En primer lugar, es una expresión originada en la teoría política de Constant que ninguna Constitución española del siglo XIX contenía y que fue “repescada” por Santamaría de Paredes para acrecentar las potestades del rey en la Restauración. Que apareciera en la Constitución de 1978 es todo un anacronismo y obliga a ver en esta función una actuación informal, por medio de la influencia (Manuel Aragón Reyes: Textos Básicos de Derecho Constitucional, II, Madrid, 2001, página 32). En segundo lugar, aun cuando consideráramos que la función arbitral y moderadora es una función con un contenido preciso que habilitaría la actuación del Monarca, el método lingüístico nos dice que con su mensaje Felipe IV no pretendía arbitrar entre dos partes ni tampoco moderar el funcionamiento regular de las instituciones, expresión esta última que empleó precisamente como atribución de los legítimos poderes del Estado, en su conjunto.

Pero el hecho de que el mensaje no tuviera cobertura en la vaporosa función arbitral y moderadora no quiere decir que no tuviera encaje constitucional. A mi modo de ver, el discurso del Rey en la crisis catalana trae causa, en primer lugar, del juramento de guardar y hacer guardar la Constitución que el artículo 61.1 de la Constitución obliga a formular al Rey al ser proclamado ante las Cortes.

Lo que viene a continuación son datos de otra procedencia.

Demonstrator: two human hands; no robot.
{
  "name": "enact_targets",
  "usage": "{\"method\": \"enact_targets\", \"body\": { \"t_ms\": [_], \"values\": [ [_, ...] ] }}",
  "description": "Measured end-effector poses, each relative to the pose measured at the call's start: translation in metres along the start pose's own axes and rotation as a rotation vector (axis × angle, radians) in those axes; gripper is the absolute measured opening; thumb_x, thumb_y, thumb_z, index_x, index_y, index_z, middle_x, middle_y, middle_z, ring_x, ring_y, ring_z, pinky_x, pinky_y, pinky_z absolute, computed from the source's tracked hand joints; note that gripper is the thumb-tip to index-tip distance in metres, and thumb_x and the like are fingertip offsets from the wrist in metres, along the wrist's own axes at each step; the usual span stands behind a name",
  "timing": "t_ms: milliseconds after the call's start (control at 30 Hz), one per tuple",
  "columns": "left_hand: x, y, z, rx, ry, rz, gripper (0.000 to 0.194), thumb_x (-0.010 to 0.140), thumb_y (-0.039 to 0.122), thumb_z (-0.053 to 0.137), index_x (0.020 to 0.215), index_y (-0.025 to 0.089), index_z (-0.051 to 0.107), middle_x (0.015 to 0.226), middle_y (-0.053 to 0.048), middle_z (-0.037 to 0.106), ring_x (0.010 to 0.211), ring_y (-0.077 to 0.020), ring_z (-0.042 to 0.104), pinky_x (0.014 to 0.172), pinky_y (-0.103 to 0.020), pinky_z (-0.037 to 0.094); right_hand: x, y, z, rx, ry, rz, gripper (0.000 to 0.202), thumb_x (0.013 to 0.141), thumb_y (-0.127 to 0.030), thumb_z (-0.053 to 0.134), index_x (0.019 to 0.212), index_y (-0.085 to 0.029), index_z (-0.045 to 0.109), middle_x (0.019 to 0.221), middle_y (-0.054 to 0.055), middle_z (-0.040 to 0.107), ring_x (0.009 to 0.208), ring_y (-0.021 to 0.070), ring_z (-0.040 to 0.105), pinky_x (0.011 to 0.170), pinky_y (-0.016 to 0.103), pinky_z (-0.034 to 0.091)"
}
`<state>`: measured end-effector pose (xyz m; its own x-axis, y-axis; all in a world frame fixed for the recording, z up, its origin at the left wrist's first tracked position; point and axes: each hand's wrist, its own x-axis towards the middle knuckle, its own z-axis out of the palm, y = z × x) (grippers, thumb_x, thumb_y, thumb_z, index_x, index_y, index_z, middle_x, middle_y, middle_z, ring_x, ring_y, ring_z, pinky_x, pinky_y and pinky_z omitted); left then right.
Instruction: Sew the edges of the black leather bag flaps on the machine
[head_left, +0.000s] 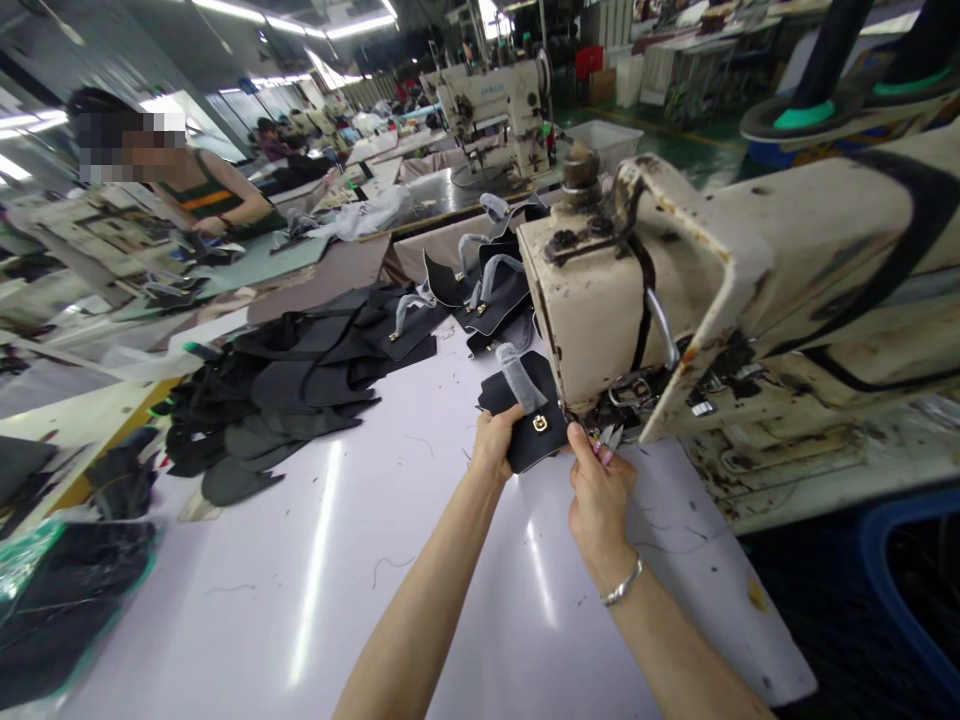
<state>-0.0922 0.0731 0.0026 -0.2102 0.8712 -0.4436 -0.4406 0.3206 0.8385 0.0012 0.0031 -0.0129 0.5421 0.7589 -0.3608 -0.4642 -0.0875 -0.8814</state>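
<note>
Left hand (496, 440) pinches the near-left edge of the black leather flap piece with a grey wrapped strap and brass clasp (527, 415), lying on the white table (300, 560) at the cream sewing machine's (675, 300) head. Right hand (598, 485) grips small thread snips (609, 438), touching the piece's right edge. Pile of black cut pieces (285, 380) far left.

2 hands (495, 440) work here, 1 wearing 1 bracelet (622, 588). 2 sewing machines (735, 300) stand in view, 1 gold clasp (539, 424) shows, and 1 heap of black pieces (285, 390) lies on the table.
</note>
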Motion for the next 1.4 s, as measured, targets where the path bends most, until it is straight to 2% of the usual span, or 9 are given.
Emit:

Ese mandato, que ni siquiera es una función o una facultad, posee suficiente densidad jurídica para que el Rey, excepcionalmente, se dirija a la opinión pública a advertir y a dar su opinión, dos de las funciones que Bagehot atribuía a los monarcas constitucionales. En segundo lugar, el Rey intervino en condición de símbolo de la unidad del Estado, como proclama el artículo 57.1 de la Constitución.

Si desde un punto de vista teleológico el discurso regio respondía a las previsiones constitucionales hay que ver si su contenido material también respondía a parámetros constitucionales, a fortiori cuando hay constitucionalistas que creen que el Rey carece de libertad de expresión.

Primeramente, el discurso describía muy negativamente la situación en Cataluña y lo hizo con una claridad que ninguna autoridad estatal había empleado hasta entonces. En segundo lugar, el Rey instó a los poderes del Estado a asegurar el orden constitucional y el normal funcionamiento de las instituciones para acabar tranquilizando a los ciudadanos y subrayando el compromiso de la Corona con la Constitución y la democracia. No parece que en el mensaje hubiera proposiciones de contenido inconstitucional.

En 1981 no se hubiera entendido que el Rey no diera órdenes a los mandos militares y en 2017 no se hubiera entendido el silencio del Monarca que quizá se habría interpretado como complicidad con los separatistas o como expresión de desidia o temor ante el problema.

El discurso, quizá exorbitante en una situación de regularidad institucional, no parece inoportuno en una crisis constitucional de esa importancia. Teleológicamente estaba justificado y su contenido material, con el refrendo presunto del Gobierno, era lo propio de quien simboliza la unidad del Estado y tiene que guardar y hacer guardar la Constitución.

(*) Javier García Fernández es catedrático de Derecho Constitucional de la Universidad Complutense de Madrid.